__PROMPT__. Only one portion of the data is to be written out: from the line bearing "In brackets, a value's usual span" through the line bearing "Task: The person". Write it exactly as it appears.

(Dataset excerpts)
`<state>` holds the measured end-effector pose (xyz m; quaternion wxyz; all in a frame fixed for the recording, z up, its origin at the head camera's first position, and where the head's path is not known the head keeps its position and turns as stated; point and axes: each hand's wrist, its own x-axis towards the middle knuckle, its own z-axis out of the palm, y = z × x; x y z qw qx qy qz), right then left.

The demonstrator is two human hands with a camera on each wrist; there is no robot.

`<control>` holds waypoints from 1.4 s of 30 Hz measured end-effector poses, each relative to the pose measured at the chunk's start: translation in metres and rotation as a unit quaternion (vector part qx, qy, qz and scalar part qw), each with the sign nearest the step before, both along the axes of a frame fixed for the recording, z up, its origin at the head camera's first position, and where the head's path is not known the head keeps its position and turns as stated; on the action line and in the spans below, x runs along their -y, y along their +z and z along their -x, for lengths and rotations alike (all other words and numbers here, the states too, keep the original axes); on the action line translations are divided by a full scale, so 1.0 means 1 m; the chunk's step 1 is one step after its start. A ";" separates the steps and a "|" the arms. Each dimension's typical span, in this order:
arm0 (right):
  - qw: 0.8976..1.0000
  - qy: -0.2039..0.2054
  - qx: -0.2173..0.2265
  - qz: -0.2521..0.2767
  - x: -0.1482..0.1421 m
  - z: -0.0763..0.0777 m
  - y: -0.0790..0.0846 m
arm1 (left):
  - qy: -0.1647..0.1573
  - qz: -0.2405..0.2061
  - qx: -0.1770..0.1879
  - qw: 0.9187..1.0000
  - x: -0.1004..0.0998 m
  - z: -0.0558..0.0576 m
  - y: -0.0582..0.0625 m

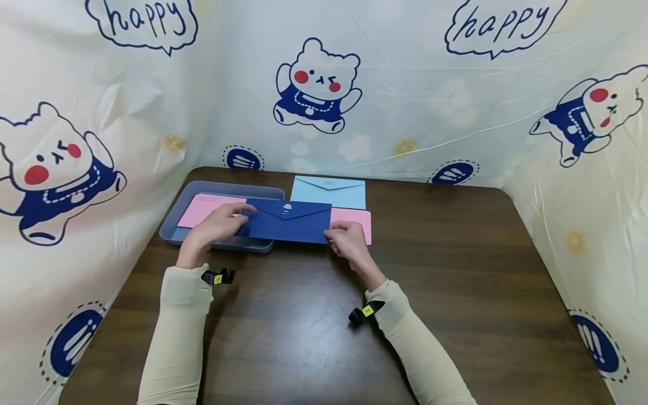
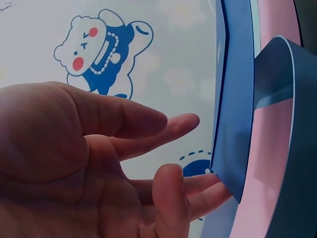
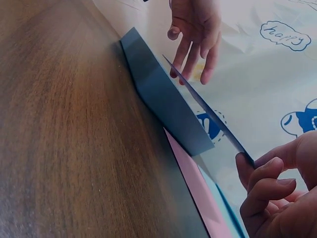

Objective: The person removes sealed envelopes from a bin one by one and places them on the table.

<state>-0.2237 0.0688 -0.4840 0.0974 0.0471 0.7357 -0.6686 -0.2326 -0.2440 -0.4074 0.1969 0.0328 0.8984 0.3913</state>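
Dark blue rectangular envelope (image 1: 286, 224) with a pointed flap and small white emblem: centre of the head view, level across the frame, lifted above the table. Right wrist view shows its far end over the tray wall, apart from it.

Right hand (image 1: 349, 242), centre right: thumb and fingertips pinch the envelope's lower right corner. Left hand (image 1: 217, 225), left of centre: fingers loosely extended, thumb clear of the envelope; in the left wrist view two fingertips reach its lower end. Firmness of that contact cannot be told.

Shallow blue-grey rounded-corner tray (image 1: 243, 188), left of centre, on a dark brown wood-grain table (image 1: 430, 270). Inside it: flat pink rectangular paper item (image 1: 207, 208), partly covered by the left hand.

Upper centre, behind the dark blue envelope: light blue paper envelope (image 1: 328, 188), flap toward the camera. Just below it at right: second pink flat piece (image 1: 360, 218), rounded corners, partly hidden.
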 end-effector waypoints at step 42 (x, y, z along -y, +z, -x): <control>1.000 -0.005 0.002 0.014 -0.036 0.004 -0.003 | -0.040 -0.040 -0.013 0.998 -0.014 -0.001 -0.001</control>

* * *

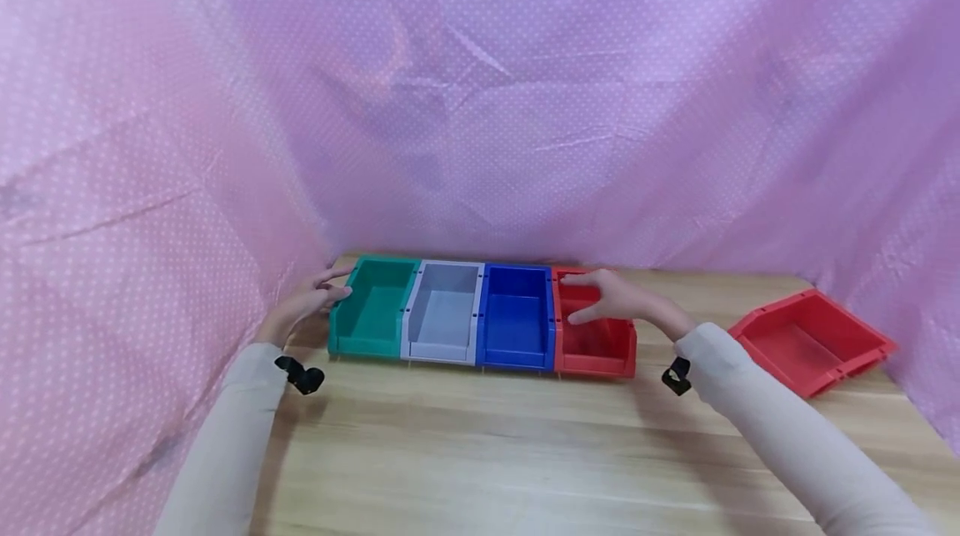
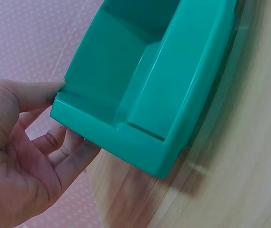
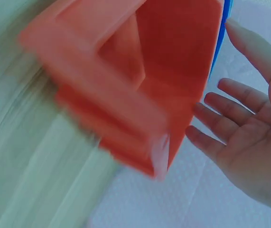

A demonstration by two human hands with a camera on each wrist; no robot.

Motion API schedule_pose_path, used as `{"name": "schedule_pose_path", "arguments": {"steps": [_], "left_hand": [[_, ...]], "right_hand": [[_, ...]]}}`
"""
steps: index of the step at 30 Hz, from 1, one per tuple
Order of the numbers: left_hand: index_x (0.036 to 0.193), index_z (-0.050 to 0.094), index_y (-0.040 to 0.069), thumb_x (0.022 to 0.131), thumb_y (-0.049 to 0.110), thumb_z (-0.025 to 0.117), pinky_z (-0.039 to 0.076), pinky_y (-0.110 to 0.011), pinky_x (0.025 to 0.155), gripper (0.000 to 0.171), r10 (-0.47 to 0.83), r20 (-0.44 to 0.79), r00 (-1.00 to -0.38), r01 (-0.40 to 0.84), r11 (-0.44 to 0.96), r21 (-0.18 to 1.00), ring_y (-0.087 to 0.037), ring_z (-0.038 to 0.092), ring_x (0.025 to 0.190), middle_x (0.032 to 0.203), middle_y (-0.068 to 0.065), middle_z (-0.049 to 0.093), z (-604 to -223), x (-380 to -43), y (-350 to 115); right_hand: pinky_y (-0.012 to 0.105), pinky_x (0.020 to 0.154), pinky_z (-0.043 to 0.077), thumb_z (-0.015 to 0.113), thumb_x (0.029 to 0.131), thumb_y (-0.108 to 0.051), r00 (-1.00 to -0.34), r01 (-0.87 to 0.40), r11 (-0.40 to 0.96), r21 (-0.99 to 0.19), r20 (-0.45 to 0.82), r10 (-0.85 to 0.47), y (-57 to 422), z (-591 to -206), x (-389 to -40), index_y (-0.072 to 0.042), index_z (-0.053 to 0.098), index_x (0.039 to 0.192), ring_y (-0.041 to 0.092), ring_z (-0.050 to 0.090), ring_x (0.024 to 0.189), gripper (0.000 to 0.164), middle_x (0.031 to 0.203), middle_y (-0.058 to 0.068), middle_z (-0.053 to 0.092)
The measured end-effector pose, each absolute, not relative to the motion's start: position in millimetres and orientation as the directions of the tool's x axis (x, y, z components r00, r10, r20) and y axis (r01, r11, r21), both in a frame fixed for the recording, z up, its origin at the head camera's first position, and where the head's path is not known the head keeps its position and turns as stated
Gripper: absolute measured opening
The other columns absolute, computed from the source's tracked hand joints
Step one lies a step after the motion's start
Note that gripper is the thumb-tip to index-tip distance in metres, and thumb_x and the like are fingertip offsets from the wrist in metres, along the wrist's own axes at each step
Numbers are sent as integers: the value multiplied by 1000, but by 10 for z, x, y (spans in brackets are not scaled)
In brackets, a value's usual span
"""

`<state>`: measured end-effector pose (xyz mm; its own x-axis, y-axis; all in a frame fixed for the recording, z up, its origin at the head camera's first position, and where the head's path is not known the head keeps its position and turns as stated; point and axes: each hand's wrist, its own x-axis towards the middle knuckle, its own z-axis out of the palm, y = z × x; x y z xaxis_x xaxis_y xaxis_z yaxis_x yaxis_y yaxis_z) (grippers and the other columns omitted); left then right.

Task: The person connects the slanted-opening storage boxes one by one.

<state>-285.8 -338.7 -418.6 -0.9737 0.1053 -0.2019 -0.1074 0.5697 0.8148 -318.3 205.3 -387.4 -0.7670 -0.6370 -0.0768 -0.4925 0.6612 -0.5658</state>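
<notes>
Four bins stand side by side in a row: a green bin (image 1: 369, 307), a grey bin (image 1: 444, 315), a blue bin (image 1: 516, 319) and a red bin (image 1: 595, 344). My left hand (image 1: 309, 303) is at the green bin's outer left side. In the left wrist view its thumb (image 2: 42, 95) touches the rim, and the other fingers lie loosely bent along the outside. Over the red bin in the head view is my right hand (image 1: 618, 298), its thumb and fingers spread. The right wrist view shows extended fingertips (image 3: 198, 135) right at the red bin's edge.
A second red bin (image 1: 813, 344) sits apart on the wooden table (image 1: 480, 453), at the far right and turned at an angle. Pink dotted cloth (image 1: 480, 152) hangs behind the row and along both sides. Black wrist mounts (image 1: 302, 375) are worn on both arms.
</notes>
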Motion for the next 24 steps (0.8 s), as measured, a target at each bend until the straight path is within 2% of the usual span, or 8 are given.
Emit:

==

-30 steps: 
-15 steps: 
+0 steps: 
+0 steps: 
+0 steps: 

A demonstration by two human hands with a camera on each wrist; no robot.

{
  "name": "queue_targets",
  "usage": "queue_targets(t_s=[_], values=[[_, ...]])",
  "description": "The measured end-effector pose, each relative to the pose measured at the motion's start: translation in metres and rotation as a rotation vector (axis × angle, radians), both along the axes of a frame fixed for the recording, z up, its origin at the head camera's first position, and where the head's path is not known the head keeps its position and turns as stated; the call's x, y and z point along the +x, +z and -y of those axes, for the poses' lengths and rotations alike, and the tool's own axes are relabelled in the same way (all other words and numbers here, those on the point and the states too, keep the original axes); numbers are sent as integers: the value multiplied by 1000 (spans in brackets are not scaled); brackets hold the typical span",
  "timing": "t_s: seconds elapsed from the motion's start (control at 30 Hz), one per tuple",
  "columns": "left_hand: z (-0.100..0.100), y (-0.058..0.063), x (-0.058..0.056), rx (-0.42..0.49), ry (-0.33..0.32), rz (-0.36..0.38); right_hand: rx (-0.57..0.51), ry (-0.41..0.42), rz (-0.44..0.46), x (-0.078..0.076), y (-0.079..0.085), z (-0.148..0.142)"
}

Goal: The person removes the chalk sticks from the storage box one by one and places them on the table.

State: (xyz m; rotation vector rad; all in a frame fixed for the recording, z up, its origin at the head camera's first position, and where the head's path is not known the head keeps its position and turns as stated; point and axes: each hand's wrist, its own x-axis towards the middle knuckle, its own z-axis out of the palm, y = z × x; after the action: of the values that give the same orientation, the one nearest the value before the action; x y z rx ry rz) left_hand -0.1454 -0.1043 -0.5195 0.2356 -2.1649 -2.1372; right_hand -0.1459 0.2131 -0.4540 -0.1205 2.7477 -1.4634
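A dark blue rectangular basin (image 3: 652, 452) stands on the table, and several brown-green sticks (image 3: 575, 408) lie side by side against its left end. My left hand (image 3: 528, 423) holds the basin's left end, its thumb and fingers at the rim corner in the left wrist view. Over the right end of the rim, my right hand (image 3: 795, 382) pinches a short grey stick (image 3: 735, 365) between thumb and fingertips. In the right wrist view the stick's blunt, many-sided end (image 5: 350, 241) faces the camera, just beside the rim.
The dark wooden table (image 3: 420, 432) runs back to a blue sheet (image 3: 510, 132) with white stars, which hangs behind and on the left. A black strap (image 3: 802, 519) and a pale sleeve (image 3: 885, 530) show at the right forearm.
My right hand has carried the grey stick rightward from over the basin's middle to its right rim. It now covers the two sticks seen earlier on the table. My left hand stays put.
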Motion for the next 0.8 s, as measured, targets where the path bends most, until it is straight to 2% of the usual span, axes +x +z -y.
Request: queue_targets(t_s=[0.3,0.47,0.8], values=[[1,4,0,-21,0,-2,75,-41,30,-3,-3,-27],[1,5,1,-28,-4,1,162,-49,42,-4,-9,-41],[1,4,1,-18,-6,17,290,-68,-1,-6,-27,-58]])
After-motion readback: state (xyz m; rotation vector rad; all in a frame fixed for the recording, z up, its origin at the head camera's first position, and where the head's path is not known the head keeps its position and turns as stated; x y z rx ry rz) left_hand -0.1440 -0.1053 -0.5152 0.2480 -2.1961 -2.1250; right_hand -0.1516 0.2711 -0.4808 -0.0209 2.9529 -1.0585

__OUTPUT OF THE EXERCISE__.
In brackets, a value's usual span
"""

`<state>`: measured end-effector pose (xyz mm; its own x-axis, y-axis; all in a frame fixed for the recording, z up, its origin at the head camera's first position, and where the head's path is not known the head keeps its position and turns as stated; point and axes: each hand's wrist, its own x-axis towards the middle knuckle, its own z-axis out of the palm, y = z × x; x y z xaxis_x xaxis_y xaxis_z yaxis_x yaxis_y yaxis_z) (grippers and the other columns omitted); left then right.

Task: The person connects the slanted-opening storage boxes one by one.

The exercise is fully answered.